Exact reproduction of the data is required, with images excluded.

### DATASET EXTRACT
=-=-=-=-=

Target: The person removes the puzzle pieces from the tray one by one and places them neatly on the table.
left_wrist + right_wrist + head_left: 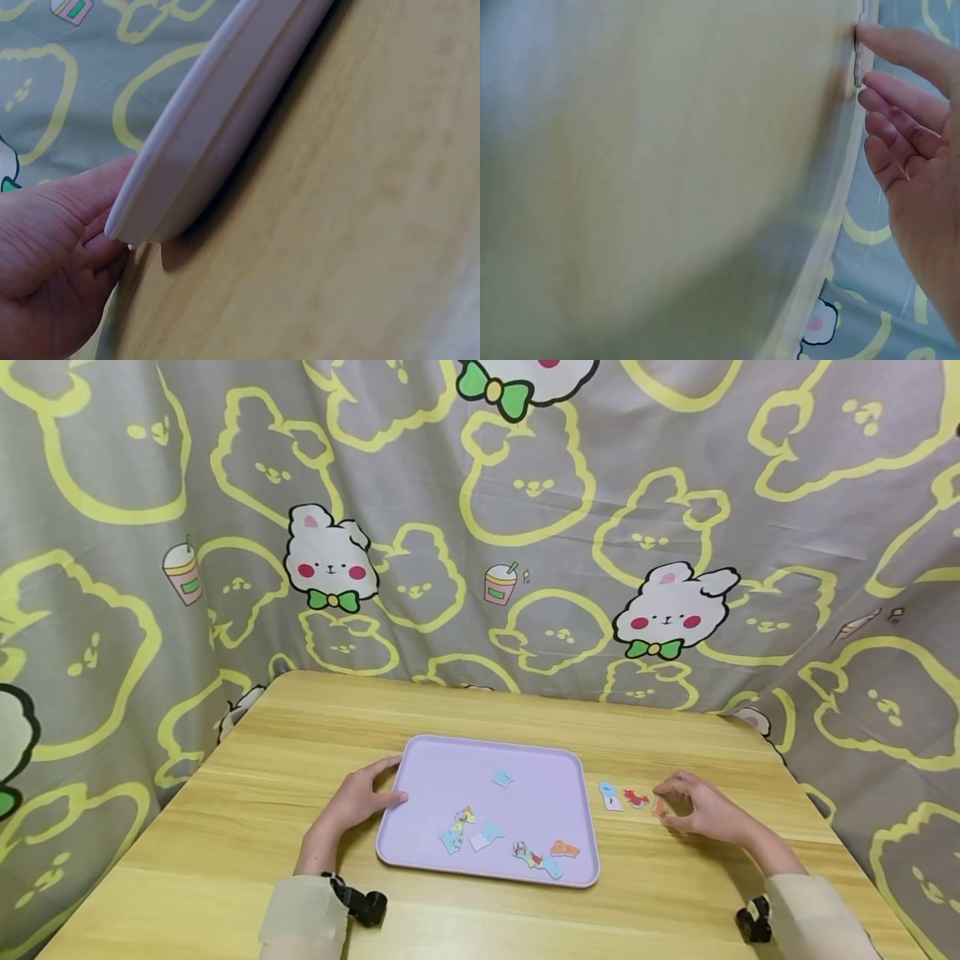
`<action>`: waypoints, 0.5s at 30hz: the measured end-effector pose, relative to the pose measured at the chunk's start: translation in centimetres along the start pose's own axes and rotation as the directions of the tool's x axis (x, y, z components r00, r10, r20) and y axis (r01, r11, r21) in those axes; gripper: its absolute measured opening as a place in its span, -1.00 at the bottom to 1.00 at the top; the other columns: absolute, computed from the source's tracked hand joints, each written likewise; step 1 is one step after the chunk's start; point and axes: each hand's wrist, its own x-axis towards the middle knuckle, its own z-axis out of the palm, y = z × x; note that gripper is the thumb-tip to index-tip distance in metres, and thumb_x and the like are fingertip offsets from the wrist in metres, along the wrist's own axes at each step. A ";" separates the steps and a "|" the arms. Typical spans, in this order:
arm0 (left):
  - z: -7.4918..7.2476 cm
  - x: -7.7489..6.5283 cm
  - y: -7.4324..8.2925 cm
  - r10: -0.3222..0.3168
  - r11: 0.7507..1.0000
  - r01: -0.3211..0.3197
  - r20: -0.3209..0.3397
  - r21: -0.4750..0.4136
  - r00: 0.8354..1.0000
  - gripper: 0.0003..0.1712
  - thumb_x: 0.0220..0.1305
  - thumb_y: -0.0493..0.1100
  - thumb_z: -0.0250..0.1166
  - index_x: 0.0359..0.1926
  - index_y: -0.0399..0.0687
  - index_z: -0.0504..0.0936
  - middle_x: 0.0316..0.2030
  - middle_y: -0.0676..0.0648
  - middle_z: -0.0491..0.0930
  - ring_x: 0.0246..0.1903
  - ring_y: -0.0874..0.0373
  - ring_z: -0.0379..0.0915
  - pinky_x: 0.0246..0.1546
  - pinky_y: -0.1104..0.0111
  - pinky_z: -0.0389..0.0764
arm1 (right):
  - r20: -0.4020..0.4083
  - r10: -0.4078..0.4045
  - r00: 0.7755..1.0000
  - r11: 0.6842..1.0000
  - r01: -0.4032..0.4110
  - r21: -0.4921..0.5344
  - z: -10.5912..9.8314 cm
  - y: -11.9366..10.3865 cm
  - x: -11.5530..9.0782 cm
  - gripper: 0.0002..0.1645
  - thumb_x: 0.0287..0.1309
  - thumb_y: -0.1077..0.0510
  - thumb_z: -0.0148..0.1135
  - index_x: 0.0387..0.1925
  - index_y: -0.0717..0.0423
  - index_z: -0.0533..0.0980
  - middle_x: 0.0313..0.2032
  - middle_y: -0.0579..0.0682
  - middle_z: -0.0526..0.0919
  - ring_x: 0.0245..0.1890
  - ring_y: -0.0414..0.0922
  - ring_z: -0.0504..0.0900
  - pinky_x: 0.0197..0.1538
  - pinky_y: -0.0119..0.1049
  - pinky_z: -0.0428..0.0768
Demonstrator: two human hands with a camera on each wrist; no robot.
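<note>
My left hand (358, 797) holds the left edge of a lilac tray (447, 763), with the thumb over the rim; in the left wrist view the other fingers lie by the tray's outer wall (217, 127). To the right of the tray, my right hand (708, 810) pinches a small orange puzzle piece (660, 807) between thumb and fingertips at the tabletop. In line with it lie a red puzzle piece (636, 797) and a blue-and-white piece (611, 797). The right wrist view shows the pinched piece (859, 60) edge-on, low over the wood.
On the tray lie a light blue piece (502, 777), a yellow-and-blue group (454, 832), a white-and-blue piece (487, 836), a long colourful strip (536, 860) and an orange piece (565, 849). A patterned curtain (420, 568) hangs behind the wooden table (450, 914).
</note>
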 end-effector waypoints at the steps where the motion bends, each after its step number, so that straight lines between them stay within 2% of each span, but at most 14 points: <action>1: 0.0 0.0 0.1 -0.001 1.000 0.001 0.001 0.000 1.000 -0.25 0.25 -0.06 0.36 0.41 -0.07 0.33 0.41 -0.29 0.28 0.44 -0.30 0.09 0.42 -0.17 0.21 | -0.006 0.011 1.000 1.000 -0.011 0.006 0.0 0.0 -0.1 -0.48 -0.01 0.02 0.49 -0.02 0.17 0.61 -0.14 -0.07 0.59 -0.19 -0.25 0.50 -0.15 -0.28 0.56; 5: 0.0 0.0 0.1 -0.004 1.000 0.004 0.004 -0.005 1.000 -0.24 0.25 -0.05 0.36 0.42 -0.06 0.32 0.42 -0.29 0.26 0.44 -0.30 0.08 0.43 -0.17 0.20 | -0.032 0.050 0.998 0.999 -0.049 0.016 0.3 0.2 -0.4 -0.41 -0.01 -0.07 0.49 0.03 0.14 0.60 -0.10 -0.08 0.59 -0.15 -0.23 0.52 -0.12 -0.27 0.57; 8: 0.0 0.0 0.0 -0.007 1.000 0.007 0.004 -0.009 1.000 -0.24 0.25 -0.06 0.36 0.42 -0.06 0.32 0.42 -0.29 0.26 0.45 -0.30 0.07 0.43 -0.17 0.20 | -0.064 0.046 0.997 0.999 -0.045 0.017 0.5 0.1 -0.6 -0.41 -0.02 -0.08 0.50 0.03 0.11 0.61 -0.10 -0.10 0.59 -0.13 -0.23 0.53 -0.09 -0.27 0.57; 11: 0.0 0.0 0.0 -0.003 1.000 0.003 0.006 -0.004 1.000 -0.24 0.25 -0.06 0.36 0.42 -0.07 0.32 0.42 -0.30 0.26 0.44 -0.31 0.07 0.42 -0.17 0.20 | -0.096 0.021 0.995 0.999 -0.017 0.036 0.8 -0.3 -0.7 -0.41 -0.05 -0.04 0.52 0.02 0.12 0.61 -0.11 -0.11 0.60 -0.13 -0.28 0.52 -0.08 -0.32 0.56; 15: 0.0 0.0 0.0 -0.002 1.000 0.002 0.005 -0.004 1.000 -0.24 0.25 -0.06 0.36 0.42 -0.07 0.32 0.42 -0.30 0.26 0.44 -0.31 0.07 0.42 -0.17 0.20 | -0.111 -0.039 0.993 0.996 0.048 0.080 1.1 -1.4 -0.5 -0.41 -0.04 0.03 0.52 0.03 0.20 0.59 -0.15 -0.08 0.60 -0.23 -0.31 0.51 -0.19 -0.40 0.53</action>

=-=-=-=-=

### RESPONSE FOR THIS EXERCISE
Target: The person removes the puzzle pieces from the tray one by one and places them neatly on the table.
left_wrist + right_wrist + head_left: 
`<action>`: waypoints, 0.5s at 30hz: the measured end-effector pose, relative to the pose measured at the chunk's start: translation in centimetres along the start pose's own axes and rotation as the directions of the tool's x axis (x, y, z components r00, r10, r20) and y axis (r01, r11, r21) in those axes; gripper: its absolute measured opening as a place in its span, -1.00 at the bottom to 1.00 at the top; the other columns: absolute, computed from the source's tracked hand joints, each written likewise; step 1 is one step after the chunk's start; point and axes: each hand's wrist, its own x-axis towards the middle knuckle, its own z-axis out of the palm, y = z × x; note that gripper is the thumb-tip to index-tip distance in metres, and thumb_x and the like are fingertip offsets from the wrist in metres, along the wrist's own axes at each step. A ";" separates the steps and a "|" the arms. Typical spans, in this order:
arm0 (left):
  - z: -7.4918..7.2476 cm
  - x: -7.7489..6.5283 cm
  - y: -7.4324..8.2925 cm
  - r10: -0.3222..0.3168
  - r11: 0.7507..1.0000
  - r01: -0.3211..0.3197
  - r20: -0.3209..0.3397
  - r21: -0.4750..0.4136
  - r00: 0.8354..1.0000
  - gripper: 0.0003..0.1712
  - thumb_x: 0.0220..0.1305
  - thumb_y: -0.0493..0.1100
  - thumb_z: -0.0250..0.1166
  - index_x: 0.0359..0.1926
  - index_y: -0.0399..0.0687
  - index_z: -0.0504..0.0936
  - middle_x: 0.0316..0.2030
  - middle_y: -0.0676..0.0648
  - middle_z: -0.0491..0.0930
  - ring_x: 0.0246..0.1903
  - ring_y: -0.0874..0.0373
  - ring_z: -0.0379..0.0915
  - pinky_x: 0.0246..0.1546
  - pinky_y: -0.1104..0.0111
  - pinky_z: -0.0389..0.0764
arm1 (right):
  - r20: -0.4020..0.4083
  - r10: -0.4078..0.4045
  - r00: 0.7755..1.0000
  - r11: 0.6842..1.0000
  - r01: -0.4032..0.4110
  - r21: -0.4921..0.5344
  - z: -10.5912..9.8314 cm
  - y: -11.9366..10.3865 cm
  - x: -11.5530..9.0782 cm
  - gripper: 0.0002..0.1645
  - thumb_x: 0.0287..0.1309
  - thumb_y: -0.1077..0.0510
  - thumb_z: -0.0148..0.1135
  - index_x: 0.0387..0.1925
  - index_y: -0.0717..0.0423
  - index_z: -0.0533..0.0980
  - middle_x: 0.0313..0.2032
  - middle_y: -0.0579..0.0682
  - middle_z: -0.0526..0.0919
  - ring_x: 0.0245..0.1890
  - ring_y: -0.0414..0.0922
  - ring_z: -0.0504..0.0900
  - pinky_x: 0.0197..0.1538
  - pinky_y: -0.0119..0.1049
  - pinky_z: -0.0428..0.0768
Demonstrator: two human hands with a camera on each wrist; no robot.
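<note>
My left hand (358, 797) holds the left edge of a lilac tray (447, 763), with the thumb over the rim; in the left wrist view the other fingers lie by the tray's outer wall (217, 127). To the right of the tray, my right hand (708, 810) pinches a small orange puzzle piece (660, 807) between thumb and fingertips at the tabletop. In line with it lie a red puzzle piece (636, 797) and a blue-and-white piece (611, 797). The right wrist view shows the pinched piece (859, 60) edge-on, low over the wood.
On the tray lie a light blue piece (502, 777), a yellow-and-blue group (454, 832), a white-and-blue piece (487, 836), a long colourful strip (536, 860) and an orange piece (565, 849). A patterned curtain (420, 568) hangs behind the wooden table (450, 914).
</note>
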 end-effector waypoints at the steps where the motion bends, each after its step number, so that straight lines between them stay within 2% of each span, but at most 14 points: <action>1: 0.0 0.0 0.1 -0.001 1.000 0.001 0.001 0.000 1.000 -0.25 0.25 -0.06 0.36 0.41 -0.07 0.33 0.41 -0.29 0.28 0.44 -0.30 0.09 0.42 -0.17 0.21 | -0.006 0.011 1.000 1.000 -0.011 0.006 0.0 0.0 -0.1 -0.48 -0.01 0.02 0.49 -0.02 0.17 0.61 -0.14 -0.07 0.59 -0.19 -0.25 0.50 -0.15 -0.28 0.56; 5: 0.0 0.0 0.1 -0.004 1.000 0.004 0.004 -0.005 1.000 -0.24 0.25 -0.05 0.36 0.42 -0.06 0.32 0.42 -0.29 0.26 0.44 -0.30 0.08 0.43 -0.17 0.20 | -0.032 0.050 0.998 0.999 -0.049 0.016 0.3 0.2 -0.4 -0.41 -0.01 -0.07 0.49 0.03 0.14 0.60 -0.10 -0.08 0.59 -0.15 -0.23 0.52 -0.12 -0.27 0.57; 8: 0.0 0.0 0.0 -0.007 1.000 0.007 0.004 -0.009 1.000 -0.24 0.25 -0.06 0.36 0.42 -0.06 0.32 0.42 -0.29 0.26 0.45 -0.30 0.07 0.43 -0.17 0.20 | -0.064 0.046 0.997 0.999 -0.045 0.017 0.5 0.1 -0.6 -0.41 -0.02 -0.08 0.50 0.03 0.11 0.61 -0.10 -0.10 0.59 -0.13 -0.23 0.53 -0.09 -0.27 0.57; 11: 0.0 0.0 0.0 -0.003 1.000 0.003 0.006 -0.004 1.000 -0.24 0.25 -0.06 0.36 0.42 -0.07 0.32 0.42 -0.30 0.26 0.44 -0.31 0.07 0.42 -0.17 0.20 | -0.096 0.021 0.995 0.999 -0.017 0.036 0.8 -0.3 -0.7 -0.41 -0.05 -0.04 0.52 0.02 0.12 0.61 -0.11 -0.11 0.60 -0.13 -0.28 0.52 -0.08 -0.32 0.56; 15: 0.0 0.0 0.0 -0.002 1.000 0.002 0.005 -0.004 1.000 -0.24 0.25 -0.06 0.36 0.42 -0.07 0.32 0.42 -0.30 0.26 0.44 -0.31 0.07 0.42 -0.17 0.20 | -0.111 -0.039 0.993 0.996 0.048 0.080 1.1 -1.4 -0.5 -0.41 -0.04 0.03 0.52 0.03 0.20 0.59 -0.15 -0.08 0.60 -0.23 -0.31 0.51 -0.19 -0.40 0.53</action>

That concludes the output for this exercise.